■ AIM OF THE EXERCISE
What this exercise calls for is an exact copy of the data.

:: RECORD EXTRACTS

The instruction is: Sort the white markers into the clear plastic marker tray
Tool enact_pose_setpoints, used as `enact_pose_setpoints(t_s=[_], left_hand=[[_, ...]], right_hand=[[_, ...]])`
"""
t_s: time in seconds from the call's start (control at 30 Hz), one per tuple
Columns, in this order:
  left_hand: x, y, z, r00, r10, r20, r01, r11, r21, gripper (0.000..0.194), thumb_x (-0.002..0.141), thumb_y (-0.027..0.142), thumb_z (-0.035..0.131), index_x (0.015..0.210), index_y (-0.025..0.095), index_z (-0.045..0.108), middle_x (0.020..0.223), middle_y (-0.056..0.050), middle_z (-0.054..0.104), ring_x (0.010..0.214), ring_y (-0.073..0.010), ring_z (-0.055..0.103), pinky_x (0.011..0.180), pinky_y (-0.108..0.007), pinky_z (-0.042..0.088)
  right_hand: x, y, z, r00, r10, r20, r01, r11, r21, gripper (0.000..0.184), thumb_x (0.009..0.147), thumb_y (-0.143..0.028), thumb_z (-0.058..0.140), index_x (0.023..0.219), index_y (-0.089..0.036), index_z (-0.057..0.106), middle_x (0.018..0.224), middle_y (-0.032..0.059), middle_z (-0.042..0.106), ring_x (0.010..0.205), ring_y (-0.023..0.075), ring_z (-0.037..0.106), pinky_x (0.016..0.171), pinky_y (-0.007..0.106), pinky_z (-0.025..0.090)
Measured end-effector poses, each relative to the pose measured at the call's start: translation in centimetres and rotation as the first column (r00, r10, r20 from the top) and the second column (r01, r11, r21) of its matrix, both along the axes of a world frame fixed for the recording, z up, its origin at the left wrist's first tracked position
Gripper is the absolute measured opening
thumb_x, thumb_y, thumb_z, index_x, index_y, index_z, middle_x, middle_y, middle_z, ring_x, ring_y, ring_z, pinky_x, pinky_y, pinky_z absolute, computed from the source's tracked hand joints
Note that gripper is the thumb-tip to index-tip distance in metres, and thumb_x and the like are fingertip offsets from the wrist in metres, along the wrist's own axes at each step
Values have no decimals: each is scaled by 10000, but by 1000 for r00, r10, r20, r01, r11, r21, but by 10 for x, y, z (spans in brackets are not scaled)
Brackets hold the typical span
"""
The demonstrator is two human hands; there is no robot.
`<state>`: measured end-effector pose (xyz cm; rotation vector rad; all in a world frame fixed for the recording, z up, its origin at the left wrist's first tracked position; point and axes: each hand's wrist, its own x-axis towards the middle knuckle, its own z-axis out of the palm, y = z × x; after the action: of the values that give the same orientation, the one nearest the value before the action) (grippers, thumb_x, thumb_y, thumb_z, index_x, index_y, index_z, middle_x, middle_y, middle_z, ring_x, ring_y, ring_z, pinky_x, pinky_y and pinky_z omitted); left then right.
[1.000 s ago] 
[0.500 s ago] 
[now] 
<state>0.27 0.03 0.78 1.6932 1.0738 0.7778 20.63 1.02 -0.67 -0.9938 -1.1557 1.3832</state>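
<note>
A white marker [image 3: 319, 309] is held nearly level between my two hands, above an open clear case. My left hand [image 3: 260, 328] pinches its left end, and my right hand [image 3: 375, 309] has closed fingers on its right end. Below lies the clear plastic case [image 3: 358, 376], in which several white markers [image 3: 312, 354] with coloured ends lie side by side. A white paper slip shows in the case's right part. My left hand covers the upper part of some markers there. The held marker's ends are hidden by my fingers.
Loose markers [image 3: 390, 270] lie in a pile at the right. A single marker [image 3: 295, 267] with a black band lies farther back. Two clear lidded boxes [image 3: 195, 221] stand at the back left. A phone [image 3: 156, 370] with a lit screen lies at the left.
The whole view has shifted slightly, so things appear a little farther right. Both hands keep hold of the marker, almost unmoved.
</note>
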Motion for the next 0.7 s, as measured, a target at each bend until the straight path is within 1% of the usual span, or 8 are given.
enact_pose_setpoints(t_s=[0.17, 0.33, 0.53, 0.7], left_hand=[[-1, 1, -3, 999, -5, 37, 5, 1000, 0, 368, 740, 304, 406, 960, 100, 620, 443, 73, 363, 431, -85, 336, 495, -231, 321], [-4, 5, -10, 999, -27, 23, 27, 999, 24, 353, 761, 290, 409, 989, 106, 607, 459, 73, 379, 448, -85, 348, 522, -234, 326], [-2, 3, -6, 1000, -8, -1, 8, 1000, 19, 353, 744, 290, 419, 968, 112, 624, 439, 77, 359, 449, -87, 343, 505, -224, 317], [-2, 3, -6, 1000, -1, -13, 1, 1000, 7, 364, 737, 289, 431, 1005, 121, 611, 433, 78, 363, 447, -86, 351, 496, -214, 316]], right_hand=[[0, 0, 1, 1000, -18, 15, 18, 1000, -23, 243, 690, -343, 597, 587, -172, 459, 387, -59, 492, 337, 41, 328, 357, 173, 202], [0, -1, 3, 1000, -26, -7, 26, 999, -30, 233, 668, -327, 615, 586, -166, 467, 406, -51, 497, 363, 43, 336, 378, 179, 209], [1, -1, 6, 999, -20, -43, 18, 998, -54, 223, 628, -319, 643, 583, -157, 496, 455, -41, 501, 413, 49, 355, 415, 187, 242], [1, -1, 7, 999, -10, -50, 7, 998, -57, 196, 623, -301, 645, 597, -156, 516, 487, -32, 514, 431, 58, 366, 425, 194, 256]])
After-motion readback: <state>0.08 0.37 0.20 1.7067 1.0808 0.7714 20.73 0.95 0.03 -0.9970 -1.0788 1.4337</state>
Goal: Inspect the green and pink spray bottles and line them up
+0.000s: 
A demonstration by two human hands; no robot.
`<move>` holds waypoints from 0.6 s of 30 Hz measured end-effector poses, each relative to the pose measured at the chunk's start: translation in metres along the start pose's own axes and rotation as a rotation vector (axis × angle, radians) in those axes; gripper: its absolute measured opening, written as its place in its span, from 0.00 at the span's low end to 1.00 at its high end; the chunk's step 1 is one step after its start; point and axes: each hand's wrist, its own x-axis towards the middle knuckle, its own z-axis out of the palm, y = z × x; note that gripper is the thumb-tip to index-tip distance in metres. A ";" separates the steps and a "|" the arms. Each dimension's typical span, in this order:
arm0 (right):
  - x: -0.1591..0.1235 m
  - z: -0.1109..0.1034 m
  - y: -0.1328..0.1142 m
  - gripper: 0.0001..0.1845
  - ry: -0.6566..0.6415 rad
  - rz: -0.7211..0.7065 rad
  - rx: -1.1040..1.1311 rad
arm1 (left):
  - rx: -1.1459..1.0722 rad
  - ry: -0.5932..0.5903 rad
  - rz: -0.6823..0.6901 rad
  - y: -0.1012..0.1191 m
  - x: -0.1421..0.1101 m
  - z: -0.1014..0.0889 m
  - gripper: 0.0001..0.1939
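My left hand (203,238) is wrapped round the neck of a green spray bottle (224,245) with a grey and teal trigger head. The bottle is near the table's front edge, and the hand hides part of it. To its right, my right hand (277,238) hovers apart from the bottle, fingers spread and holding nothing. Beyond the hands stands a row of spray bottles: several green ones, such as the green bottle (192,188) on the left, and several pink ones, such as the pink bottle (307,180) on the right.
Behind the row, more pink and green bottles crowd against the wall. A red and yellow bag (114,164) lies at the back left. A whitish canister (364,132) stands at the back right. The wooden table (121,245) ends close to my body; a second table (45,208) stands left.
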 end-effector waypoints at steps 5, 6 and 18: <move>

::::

■ EXERCISE RESULT
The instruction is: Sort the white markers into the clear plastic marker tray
Tool enact_pose_setpoints, used as `enact_pose_setpoints(t_s=[_], left_hand=[[_, ...]], right_hand=[[_, ...]])`
"""
t_s: time in seconds from the call's start (control at 30 Hz), one per tuple
Columns, in this order:
  left_hand: x, y, z, r00, r10, r20, r01, r11, r21, gripper (0.000..0.194), thumb_x (-0.002..0.141), thumb_y (-0.027..0.142), thumb_z (-0.035..0.131), index_x (0.015..0.210), index_y (-0.025..0.095), index_z (-0.045..0.108), middle_x (0.020..0.223), middle_y (-0.056..0.050), middle_z (-0.054..0.104), ring_x (0.010..0.214), ring_y (-0.073..0.010), ring_z (-0.055..0.103), pinky_x (0.011..0.180), pinky_y (-0.108..0.007), pinky_z (-0.042..0.088)
  right_hand: x, y, z, r00, r10, r20, r01, r11, r21, gripper (0.000..0.184), thumb_x (0.009..0.147), thumb_y (-0.143..0.028), thumb_z (-0.058..0.140), index_x (0.023..0.219), index_y (-0.089..0.036), index_z (-0.057..0.106), middle_x (0.018..0.224), middle_y (-0.032..0.059), middle_z (-0.042..0.106), ring_x (0.010..0.205), ring_y (-0.023..0.075), ring_z (-0.037..0.106), pinky_x (0.016..0.171), pinky_y (-0.007..0.106), pinky_z (-0.025..0.090)
Measured end-effector poses, each relative to the pose measured at the call's start: translation in centimetres and rotation as the first column (r00, r10, r20 from the top) and the second column (r01, r11, r21) of its matrix, both along the axes of a world frame fixed for the recording, z up, its origin at the left wrist's first tracked position
Gripper is the absolute measured opening
thumb_x, thumb_y, thumb_z, index_x, index_y, index_z, middle_x, middle_y, middle_z, ring_x, ring_y, ring_z, pinky_x, pinky_y, pinky_z absolute, computed from the source's tracked hand joints
Note that gripper is the thumb-tip to index-tip distance in metres, and thumb_x and the like are fingertip offsets from the wrist in metres, along the wrist's own axes at each step
Values have no decimals: each is scaled by 10000, but by 1000 for r00, r10, r20, r01, r11, r21, but by 10 for x, y, z (spans in brackets are not scaled)
Brackets hold the typical span
"""
The demonstrator is two human hands; there is no robot.
`<state>`: measured end-effector pose (xyz cm; rotation vector rad; all in a world frame fixed for the recording, z up, its origin at the left wrist's first tracked position; point and axes: each hand's wrist, its own x-axis towards the middle knuckle, its own z-axis out of the palm, y = z × x; after the action: of the values that give the same orientation, the one nearest the value before the action) (grippers, thumb_x, thumb_y, thumb_z, index_x, index_y, index_z, middle_x, middle_y, middle_z, ring_x, ring_y, ring_z, pinky_x, pinky_y and pinky_z omitted); left then right.
[1.000 s ago] 
[0.500 s ago] 
[now] 
<state>0.27 0.03 0.78 1.6932 1.0738 0.7778 20.63 1.02 -0.67 -0.9938 -1.1557 1.3832</state>
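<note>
A white marker [image 3: 319, 309] is held nearly level between my two hands, above an open clear case. My left hand [image 3: 260, 328] pinches its left end, and my right hand [image 3: 375, 309] has closed fingers on its right end. Below lies the clear plastic case [image 3: 358, 376], in which several white markers [image 3: 312, 354] with coloured ends lie side by side. A white paper slip shows in the case's right part. My left hand covers the upper part of some markers there. The held marker's ends are hidden by my fingers.
Loose markers [image 3: 390, 270] lie in a pile at the right. A single marker [image 3: 295, 267] with a black band lies farther back. Two clear lidded boxes [image 3: 195, 221] stand at the back left. A phone [image 3: 156, 370] with a lit screen lies at the left.
The whole view has shifted slightly, so things appear a little farther right. Both hands keep hold of the marker, almost unmoved.
</note>
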Motion for the next 0.7 s, as measured, a target at each bend until the straight path is within 1% of the usual span, or 8 are given.
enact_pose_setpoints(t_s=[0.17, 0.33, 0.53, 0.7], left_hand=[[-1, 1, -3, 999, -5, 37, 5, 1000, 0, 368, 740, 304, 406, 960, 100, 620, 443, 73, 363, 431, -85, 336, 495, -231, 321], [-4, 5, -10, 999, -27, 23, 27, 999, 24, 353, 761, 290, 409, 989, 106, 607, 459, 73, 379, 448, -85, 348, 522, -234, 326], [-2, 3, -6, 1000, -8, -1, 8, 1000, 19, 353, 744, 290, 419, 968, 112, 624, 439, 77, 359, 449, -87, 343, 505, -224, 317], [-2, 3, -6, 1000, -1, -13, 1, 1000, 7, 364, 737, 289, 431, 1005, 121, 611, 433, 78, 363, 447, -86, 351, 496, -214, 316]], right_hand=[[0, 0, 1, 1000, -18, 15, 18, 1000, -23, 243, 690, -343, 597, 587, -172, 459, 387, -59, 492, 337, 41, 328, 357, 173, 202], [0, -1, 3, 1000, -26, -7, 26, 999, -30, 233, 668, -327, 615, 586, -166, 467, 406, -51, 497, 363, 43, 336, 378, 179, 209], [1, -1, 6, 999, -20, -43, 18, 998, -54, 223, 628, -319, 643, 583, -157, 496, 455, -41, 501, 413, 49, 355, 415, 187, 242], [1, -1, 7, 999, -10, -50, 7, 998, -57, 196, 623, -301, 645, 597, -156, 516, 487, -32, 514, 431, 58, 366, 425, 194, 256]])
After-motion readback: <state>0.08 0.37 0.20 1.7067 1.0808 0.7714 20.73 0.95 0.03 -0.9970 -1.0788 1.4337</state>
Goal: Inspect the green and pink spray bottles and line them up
+0.000s: 
A demonstration by two human hands; no robot.
`<move>` holds waypoints from 0.6 s of 30 Hz measured end-effector poses, each relative to the pose measured at the chunk's start: translation in metres along the start pose's own axes and rotation as a rotation vector (axis × angle, radians) in those axes; gripper: its absolute measured opening, written as its place in its span, from 0.00 at the span's low end to 1.00 at its high end; the chunk's step 1 is one step after its start; point and axes: each hand's wrist, its own x-axis towards the middle knuckle, its own z-axis out of the palm, y = z × x; note that gripper is the thumb-tip to index-tip distance in metres. A ";" separates the steps and a "|" the arms. Each dimension's typical span, in this order:
arm0 (right):
  - x: -0.1591..0.1235 m
  - z: -0.1109..0.1034 m
  - y: -0.1328..0.1142 m
  - gripper: 0.0001..0.1845
  - ry: -0.6566..0.6415 rad
  - rz: -0.7211..0.7065 rad
  - rx: -1.1040..1.1311 rad
arm1 (left):
  - rx: -1.1459..1.0722 rad
  - ry: -0.5932..0.5903 rad
  - rz: -0.6823..0.6901 rad
  - y: -0.1012..0.1191 m
  - x: -0.1421..0.1101 m
  - z: -0.1014..0.0889 m
  - gripper: 0.0001..0.1939
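My left hand (203,238) is wrapped round the neck of a green spray bottle (224,245) with a grey and teal trigger head. The bottle is near the table's front edge, and the hand hides part of it. To its right, my right hand (277,238) hovers apart from the bottle, fingers spread and holding nothing. Beyond the hands stands a row of spray bottles: several green ones, such as the green bottle (192,188) on the left, and several pink ones, such as the pink bottle (307,180) on the right.
Behind the row, more pink and green bottles crowd against the wall. A red and yellow bag (114,164) lies at the back left. A whitish canister (364,132) stands at the back right. The wooden table (121,245) ends close to my body; a second table (45,208) stands left.
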 end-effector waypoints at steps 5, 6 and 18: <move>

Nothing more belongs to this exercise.